Miami mayor Francis Suarez hasn’t heard of Uyghurs

Miami mayor and 2024 Republican presidential candidate Francis Suarez stunned conservative radio host Hugh Hewitt on Tuesday by admitting ignorance about the plight of Uyghur Muslims in China.

“Penultimate question, Mayor. Will you be talking about the Uyghurs in your campaign?” Hewitt asked on his syndicated show.

“The what?” answered Suarez.

“The Uyghurs,” the host repeated.

“What’s a Uyghur?” asked the 45-year-old Suarez.

“OK, we’ll come back to that,” Hewitt said before admonishing Suarez: “You’ve got to get smart on that.”

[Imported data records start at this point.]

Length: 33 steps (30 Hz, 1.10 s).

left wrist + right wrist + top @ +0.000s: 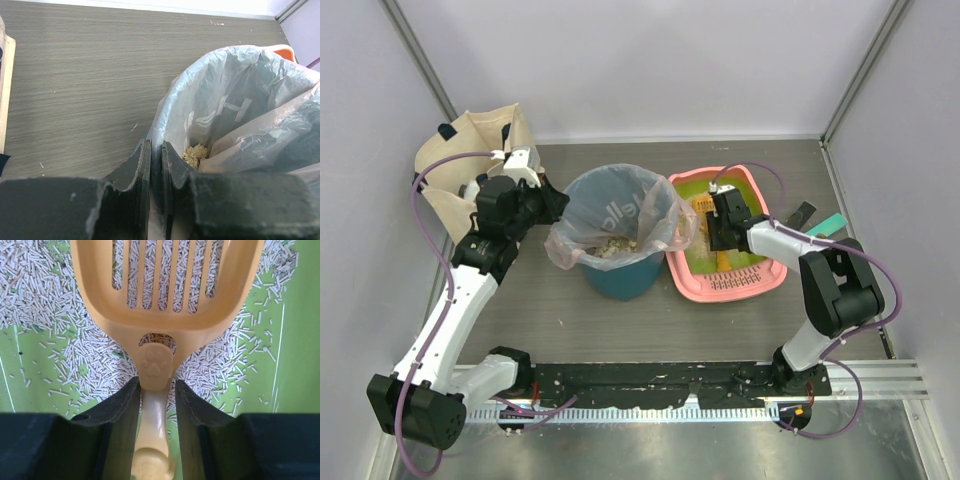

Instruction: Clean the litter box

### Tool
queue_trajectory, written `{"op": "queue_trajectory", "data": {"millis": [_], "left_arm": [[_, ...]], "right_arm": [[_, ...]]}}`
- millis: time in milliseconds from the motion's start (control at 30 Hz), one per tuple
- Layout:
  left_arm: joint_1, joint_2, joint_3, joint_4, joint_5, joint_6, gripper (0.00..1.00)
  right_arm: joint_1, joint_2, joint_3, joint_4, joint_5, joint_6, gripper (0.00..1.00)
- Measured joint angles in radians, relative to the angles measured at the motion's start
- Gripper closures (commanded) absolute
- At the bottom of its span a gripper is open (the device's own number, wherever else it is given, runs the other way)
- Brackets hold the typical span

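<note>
Across the grey table [540, 300], the teal bin [620, 282] is standing mid-table, and the pink litter box [740, 288] is sitting just beside it on the right. The left gripper [156, 147] is pinching the rim of the bin's clear bag [235, 100], its fingers nearly together on the film. The right gripper [156, 385] is hanging low inside the litter box. Its fingers are standing narrowly apart around the handle of the orange scoop [170, 315], with a sliver of gap showing. The scoop is lying on pale litter [60, 315].

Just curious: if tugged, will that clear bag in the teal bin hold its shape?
Probably not: the clear bag looks thin and wrinkled, so likely floppy. It seems light, though the litter in its bottom may anchor it. Its glossy film could slip.
</note>
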Motion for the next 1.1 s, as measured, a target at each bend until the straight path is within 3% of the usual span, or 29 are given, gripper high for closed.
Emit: {"op": "queue_trajectory", "data": {"millis": [100,233,433,733,833,933,1100], "left_arm": [[0.000,0.000,-0.002,0.003,0.001,0.000,1.00],[0.000,0.000,-0.002,0.003,0.001,0.000,1.00],[0.000,-0.005,-0.004,0.003,0.001,0.000,0.91],[-0.003,-0.017,-0.006,0.005,0.015,0.004,0.57],[-0.005,-0.030,-0.006,0.013,0.026,0.004,0.43],[-0.006,-0.042,-0.012,0.026,0.030,0.011,0.22],[-0.006,-0.077,-0.040,0.056,0.015,0.008,0.07]], "right_arm": [[0.012,0.003,0.000,0.008,0.017,-0.002,0.48],[0.020,0.008,0.000,0.011,0.037,-0.005,0.46],[0.033,0.008,0.000,0.012,0.060,-0.005,0.40],[0.040,-0.136,-0.026,0.024,0.046,-0.008,0.37],[0.040,-0.215,-0.027,0.037,0.030,-0.008,0.37],[0.040,-0.283,-0.028,0.044,0.012,-0.008,0.36],[0.040,-0.372,-0.028,0.045,-0.006,0.004,0.32]]}}
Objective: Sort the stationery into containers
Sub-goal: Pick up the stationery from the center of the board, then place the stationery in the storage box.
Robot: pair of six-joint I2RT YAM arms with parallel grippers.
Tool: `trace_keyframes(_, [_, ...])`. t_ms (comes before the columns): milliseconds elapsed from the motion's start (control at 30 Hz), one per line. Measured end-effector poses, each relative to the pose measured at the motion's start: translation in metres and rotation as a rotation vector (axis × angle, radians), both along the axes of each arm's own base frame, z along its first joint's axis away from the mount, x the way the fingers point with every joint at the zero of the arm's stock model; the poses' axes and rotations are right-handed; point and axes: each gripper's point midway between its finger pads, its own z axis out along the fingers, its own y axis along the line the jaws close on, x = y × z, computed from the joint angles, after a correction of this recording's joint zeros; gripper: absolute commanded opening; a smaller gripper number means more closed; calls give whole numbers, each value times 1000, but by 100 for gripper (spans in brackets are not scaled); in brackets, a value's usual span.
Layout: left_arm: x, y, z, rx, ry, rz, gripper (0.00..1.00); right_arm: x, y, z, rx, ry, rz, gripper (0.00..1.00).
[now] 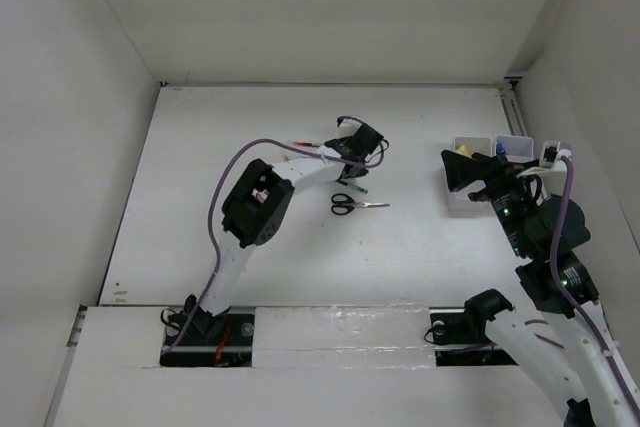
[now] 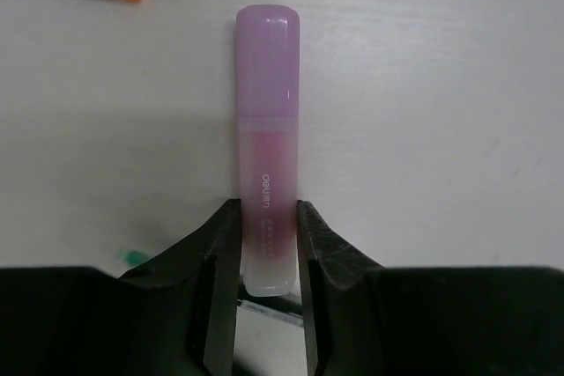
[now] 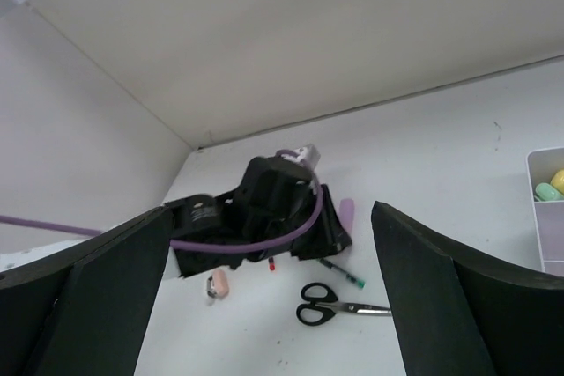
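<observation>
Now clamping the pink marker (image 2: pixel 266 85) with the left gripper (image 2: pixel 267 217), fingers pressed on both sides of its pale end. Lying flat on the desk (image 1: pixel 250 117), about mid-width and nearer the far edge. Just beside it, toward the near edge: scissors (image 1: pixel 355 205). Holding the right gripper (image 3: pixel 270 210) wide open with nothing between, close to the containers (image 1: pixel 513 139) by the far right corner, yellow and green markers (image 3: pixel 553 185) inside one.
</observation>
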Motion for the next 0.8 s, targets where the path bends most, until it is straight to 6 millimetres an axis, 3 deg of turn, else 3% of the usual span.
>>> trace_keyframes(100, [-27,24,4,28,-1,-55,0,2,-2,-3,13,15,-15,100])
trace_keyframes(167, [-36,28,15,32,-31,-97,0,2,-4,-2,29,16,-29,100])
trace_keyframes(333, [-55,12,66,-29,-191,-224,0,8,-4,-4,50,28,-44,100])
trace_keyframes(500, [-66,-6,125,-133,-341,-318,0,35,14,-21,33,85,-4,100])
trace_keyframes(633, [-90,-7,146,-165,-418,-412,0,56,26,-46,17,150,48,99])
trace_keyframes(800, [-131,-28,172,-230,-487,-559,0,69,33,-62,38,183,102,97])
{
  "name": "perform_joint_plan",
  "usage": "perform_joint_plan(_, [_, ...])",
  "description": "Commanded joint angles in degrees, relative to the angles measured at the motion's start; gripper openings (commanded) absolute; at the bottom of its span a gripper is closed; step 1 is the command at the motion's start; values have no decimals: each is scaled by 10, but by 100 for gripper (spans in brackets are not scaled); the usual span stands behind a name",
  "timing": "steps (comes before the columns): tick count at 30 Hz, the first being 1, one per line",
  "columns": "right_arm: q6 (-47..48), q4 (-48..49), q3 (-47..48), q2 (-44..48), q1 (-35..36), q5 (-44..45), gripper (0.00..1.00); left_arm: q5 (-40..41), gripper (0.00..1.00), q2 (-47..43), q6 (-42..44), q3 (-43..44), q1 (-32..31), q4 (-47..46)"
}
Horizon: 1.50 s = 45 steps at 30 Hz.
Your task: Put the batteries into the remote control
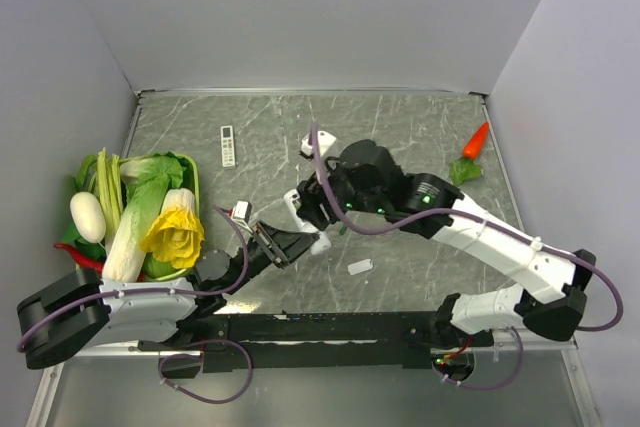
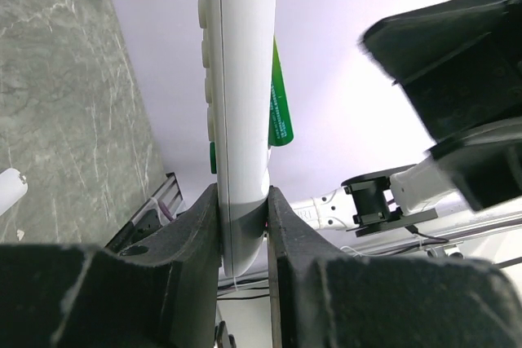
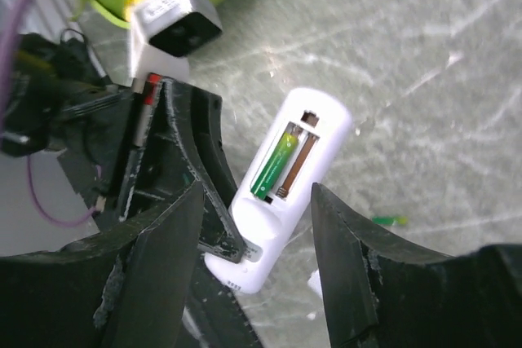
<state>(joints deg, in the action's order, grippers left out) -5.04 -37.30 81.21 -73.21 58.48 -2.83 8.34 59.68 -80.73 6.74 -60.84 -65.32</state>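
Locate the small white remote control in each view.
Top external: remote control at centre, only a white end showing.
Left wrist: upright, centre.
Right wrist: centre, back open, one green battery inside.
Shared landmark: the left gripper clamping its end.

The left hand (image 2: 243, 205) clamps the remote control (image 2: 241, 79), a green battery (image 2: 279, 107) showing.

The left arm (image 1: 140, 302) lies low and reaches from its base toward the middle. The left tool (image 1: 287, 244) is clamped on one end of the remote control (image 2: 241, 79), a finger on each side. The right arm (image 1: 500, 237) bends in from the right. The right tool (image 1: 308, 209) hangs just above the left one, its fingers (image 3: 155, 266) spread apart and gripping nothing.
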Motion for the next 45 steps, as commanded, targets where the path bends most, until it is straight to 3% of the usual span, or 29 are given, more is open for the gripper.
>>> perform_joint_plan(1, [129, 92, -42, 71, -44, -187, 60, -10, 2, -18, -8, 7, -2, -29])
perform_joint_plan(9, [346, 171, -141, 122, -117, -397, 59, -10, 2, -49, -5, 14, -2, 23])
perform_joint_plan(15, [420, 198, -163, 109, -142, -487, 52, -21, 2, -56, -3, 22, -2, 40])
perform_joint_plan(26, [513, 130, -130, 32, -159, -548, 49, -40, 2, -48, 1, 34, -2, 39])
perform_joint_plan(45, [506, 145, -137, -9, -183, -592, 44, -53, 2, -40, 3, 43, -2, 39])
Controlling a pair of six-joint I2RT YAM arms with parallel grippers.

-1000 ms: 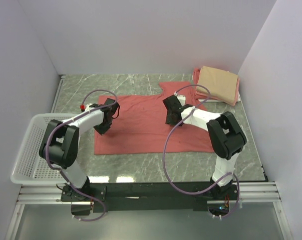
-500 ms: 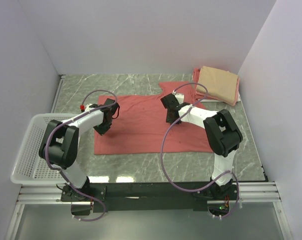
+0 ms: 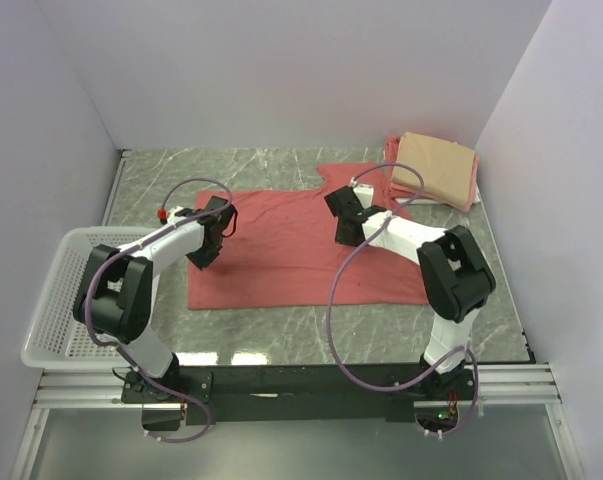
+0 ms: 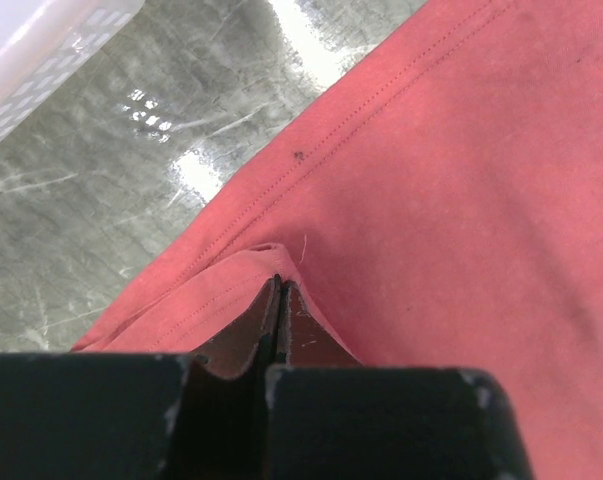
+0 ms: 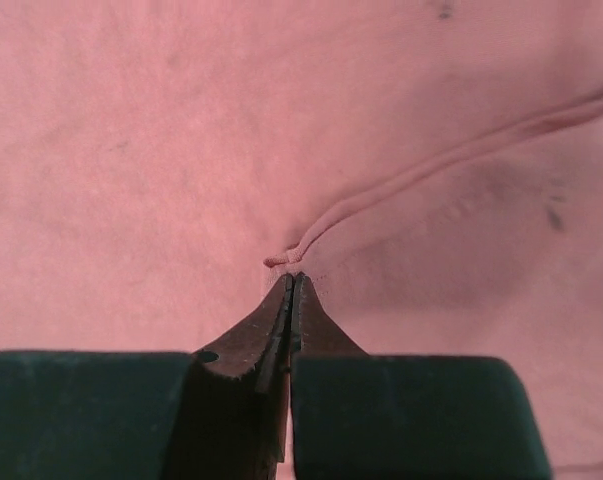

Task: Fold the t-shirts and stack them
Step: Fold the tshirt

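The red t-shirt (image 3: 281, 255) lies flat on the table (image 3: 281, 165), with the left gripper (image 4: 278, 300) and right gripper (image 5: 293, 288) each closed on its cloth; they should lift together evenly for a straight fold.

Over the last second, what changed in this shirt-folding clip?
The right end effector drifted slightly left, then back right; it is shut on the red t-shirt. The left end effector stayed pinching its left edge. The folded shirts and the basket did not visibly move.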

Hewitt later tweeted that Suarez “was pretty good for a first conversation on air about national security — except for the huge blind spot on the Uyghurs. ‘What’s a Uyghur?’ is not where I expect people running for president to say when asked about the ongoing genocide in China.”


Miami Mayor Francis Suarez
Miami mayor and 2024 GOP presidential candidate Francis Suarez surprised conservative radio host Hugh Hewitt on Tuesday for not having heard about the plight of Uyghurs in China.
AP

Suarez’s gaffe recalled 2016 Libertarian candidate Gary Johnson’s puzzled query, “What is Aleppo?,” in response to a question about the Syrian refugee crisis.

The Chinese government has detained roughly 1 million Uyghurs in facilities across the northwestern Xinjiang Autonomous Region under its national counterterrorism law and a regional counter-extremism policy, according to the US State Department.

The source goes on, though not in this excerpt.